While improved communication and problem-solving skills are essential, addressing the underlying lack of genuine connection in a relationship is equally important. This lack of genuine connection can manifest in different ways, such as one partner leaning out or expressing that the feelings are gone. Various factors can hinder a genuine intimate connection in a relationship. If necessary, we delve into and resolve these issues during other stages of our marriage counselling or couple’s therapy.  

Marriage Counselling: Communication Problems in Marriage. Conclusion

Identifying and addressing unhealthy communication patterns in marriage is crucial for maintaining a harmonious relationship. Recognising criticism, defensiveness, stonewalling, contempt, invalidating, blame and deflection, emotional explosions, passive-aggressiveness, mind reading and avoidance is the first step towards fostering healthy communication. Additionally, developing functional expressive and receptive communication skills is essential. Expressive communication allows for the open sharing of thoughts and feelings using “I” statements, while receptive communication involves active listening and understanding. Additionally,  problem identification, solution brainstorming and compromise are key to resolving conflicts.

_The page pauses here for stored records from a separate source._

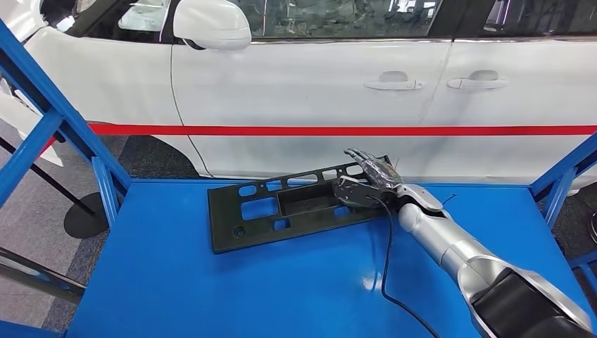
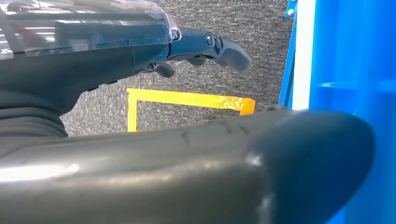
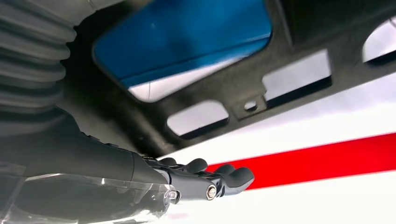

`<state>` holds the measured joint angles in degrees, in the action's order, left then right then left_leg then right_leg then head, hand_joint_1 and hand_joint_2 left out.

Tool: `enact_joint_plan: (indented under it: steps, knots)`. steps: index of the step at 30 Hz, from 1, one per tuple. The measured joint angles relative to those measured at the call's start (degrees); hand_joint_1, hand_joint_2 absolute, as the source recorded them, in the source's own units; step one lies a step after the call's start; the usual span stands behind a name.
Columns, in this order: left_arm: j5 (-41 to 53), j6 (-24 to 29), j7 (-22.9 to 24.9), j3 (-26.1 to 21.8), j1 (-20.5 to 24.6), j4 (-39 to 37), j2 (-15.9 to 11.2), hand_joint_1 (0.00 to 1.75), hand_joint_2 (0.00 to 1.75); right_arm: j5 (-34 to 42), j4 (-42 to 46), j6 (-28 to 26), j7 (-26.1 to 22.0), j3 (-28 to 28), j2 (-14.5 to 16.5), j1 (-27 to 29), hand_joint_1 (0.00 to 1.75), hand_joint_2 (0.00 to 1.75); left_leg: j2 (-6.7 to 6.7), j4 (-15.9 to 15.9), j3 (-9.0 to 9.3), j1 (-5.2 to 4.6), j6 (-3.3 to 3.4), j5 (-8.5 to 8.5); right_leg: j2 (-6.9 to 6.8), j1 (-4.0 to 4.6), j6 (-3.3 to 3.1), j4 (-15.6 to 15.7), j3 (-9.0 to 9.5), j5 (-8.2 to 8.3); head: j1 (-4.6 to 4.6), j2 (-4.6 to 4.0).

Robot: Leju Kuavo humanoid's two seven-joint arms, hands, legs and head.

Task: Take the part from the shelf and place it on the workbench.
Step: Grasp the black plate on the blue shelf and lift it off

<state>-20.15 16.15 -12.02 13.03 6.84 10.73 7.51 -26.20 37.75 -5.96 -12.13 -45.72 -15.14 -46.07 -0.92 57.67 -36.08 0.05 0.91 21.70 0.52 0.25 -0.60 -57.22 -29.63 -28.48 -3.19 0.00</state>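
On the blue worktop beside a white car, the right hand grips the flat black slotted plastic part; spread the fingers and lift away cleanly. The left hand hangs empty, fingers loosely extended.

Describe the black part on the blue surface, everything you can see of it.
The black part is a long, flat panel, matte and plastic-looking, pierced by many rectangular cut-outs, one small round hole and a deeper rectangular recess at its middle. It lies on the blue surface, angled so its right end sits farther back, toward the white car. The right hand grasps that right end, thumb on top and fingers behind its far edge.
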Motion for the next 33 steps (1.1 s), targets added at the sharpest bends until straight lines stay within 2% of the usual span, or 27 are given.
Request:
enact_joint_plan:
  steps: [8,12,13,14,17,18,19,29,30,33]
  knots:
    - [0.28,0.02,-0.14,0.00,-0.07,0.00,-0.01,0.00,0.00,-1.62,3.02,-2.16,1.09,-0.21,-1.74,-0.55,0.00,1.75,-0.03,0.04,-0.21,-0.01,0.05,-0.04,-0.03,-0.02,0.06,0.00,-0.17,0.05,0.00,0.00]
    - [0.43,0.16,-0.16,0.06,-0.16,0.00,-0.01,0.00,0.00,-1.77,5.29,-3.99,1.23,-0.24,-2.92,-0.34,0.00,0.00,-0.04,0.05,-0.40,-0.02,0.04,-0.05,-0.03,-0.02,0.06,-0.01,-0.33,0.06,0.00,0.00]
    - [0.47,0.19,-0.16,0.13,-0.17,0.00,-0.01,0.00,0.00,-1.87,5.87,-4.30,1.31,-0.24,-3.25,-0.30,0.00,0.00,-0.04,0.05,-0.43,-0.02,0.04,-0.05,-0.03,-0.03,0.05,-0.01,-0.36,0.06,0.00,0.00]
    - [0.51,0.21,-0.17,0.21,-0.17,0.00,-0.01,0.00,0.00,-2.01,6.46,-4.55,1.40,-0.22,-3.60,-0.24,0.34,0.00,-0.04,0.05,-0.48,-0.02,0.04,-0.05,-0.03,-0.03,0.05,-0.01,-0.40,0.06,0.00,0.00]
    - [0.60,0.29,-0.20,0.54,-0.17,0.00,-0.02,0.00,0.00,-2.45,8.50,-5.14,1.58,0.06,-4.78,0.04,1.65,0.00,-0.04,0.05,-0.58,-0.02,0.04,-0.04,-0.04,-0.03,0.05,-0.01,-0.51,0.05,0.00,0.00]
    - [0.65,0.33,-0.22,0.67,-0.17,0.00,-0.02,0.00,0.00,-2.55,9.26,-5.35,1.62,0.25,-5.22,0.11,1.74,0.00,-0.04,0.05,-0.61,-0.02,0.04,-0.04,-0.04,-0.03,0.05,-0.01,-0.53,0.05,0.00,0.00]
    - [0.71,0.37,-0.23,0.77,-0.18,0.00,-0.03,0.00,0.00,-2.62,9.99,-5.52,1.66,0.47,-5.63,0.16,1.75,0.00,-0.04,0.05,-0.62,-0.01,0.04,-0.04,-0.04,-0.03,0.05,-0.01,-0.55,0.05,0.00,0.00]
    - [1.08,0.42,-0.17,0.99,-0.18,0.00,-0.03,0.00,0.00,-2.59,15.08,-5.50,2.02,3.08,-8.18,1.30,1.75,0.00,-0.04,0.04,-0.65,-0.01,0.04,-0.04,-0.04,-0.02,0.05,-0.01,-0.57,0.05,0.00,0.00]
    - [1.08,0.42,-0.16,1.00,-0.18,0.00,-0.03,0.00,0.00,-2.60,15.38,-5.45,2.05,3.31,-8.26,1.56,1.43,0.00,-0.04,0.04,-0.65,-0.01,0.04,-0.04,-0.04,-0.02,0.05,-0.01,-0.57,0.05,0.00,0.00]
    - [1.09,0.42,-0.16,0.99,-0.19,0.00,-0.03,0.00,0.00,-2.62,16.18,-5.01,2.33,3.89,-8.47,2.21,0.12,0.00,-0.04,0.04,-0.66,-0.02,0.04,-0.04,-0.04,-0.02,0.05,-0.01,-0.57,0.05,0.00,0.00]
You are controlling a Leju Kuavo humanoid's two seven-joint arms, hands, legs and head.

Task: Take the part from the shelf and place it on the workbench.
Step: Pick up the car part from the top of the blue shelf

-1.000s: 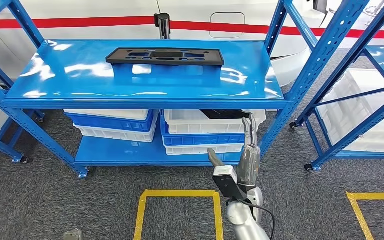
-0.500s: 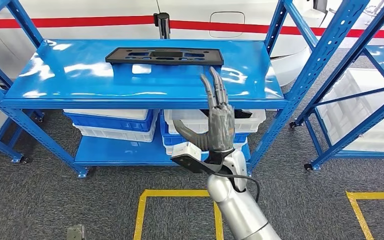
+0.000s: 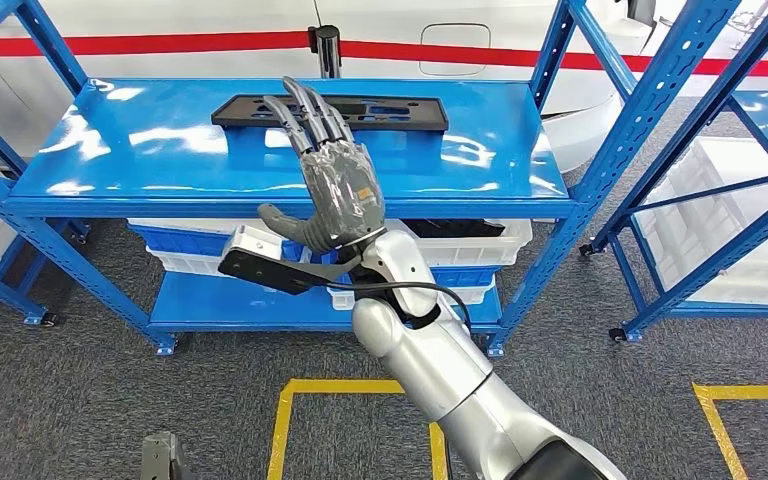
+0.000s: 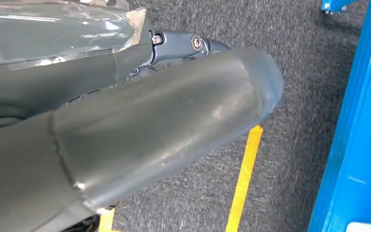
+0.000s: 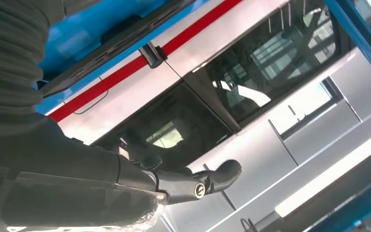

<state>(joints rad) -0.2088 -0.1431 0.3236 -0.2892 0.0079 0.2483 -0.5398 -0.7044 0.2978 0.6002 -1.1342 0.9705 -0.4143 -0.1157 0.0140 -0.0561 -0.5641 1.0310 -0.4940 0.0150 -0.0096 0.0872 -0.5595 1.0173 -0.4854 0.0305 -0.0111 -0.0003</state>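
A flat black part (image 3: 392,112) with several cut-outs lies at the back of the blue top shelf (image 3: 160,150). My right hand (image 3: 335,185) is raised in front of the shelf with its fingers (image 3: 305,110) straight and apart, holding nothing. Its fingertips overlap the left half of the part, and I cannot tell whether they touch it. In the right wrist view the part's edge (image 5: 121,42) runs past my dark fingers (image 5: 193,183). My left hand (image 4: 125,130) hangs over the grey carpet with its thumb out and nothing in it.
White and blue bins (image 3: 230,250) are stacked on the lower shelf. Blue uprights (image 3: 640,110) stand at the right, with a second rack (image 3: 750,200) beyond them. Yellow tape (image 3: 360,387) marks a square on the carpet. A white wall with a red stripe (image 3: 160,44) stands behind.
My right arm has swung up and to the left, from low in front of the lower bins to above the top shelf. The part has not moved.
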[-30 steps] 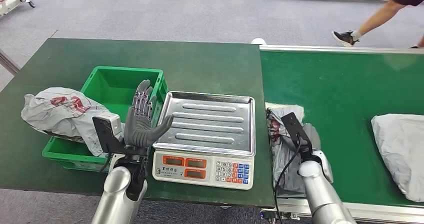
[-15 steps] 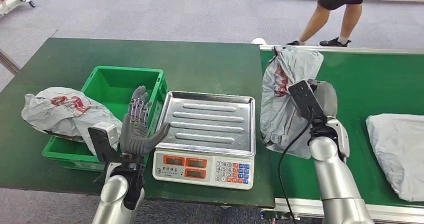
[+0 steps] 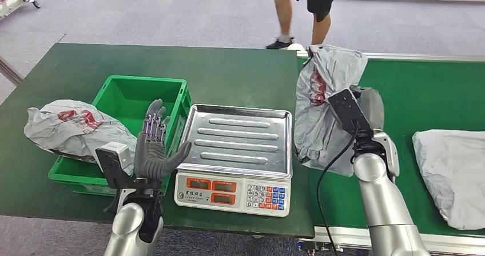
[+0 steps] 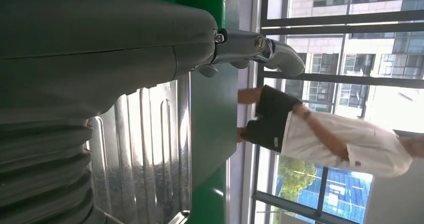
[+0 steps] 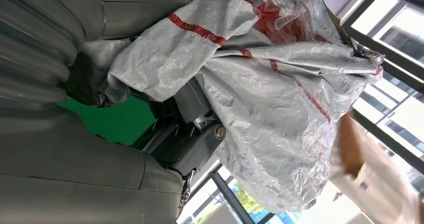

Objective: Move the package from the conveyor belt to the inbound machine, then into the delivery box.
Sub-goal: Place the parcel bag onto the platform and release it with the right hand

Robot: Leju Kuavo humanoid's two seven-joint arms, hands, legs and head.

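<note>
My right hand grips a grey plastic package with red print and holds it up off the green conveyor belt, just right of the scale. In the right wrist view the crumpled package wraps over the dark fingers. The scale with a steel tray stands in the middle of the table. Left of the scale, in front of the green delivery box, my left hand is raised with fingers spread and holds nothing. The left wrist view has the thumb above the steel tray.
Another grey package with red print lies over the delivery box's left rim. A plain grey package rests on the belt at the right. A person walks on the floor beyond the table. The far table surface is bare.
My right hand has lifted the package off the belt and up toward the scale. My left hand has dropped back slightly. The person behind the table has walked to the left.
</note>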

While communication and problem-solving skills are vital, addressing underlying deficiencies in genuine connection is equally critical. Couples therapy (either online or in-person) that tackles that relationship aspect may indeed provide guidance and support in exploring and fostering genuine intimacy within the relationship. Furthermore, marriage counselling is an effective means to address and resolve any ambivalence that may arise in a marriage.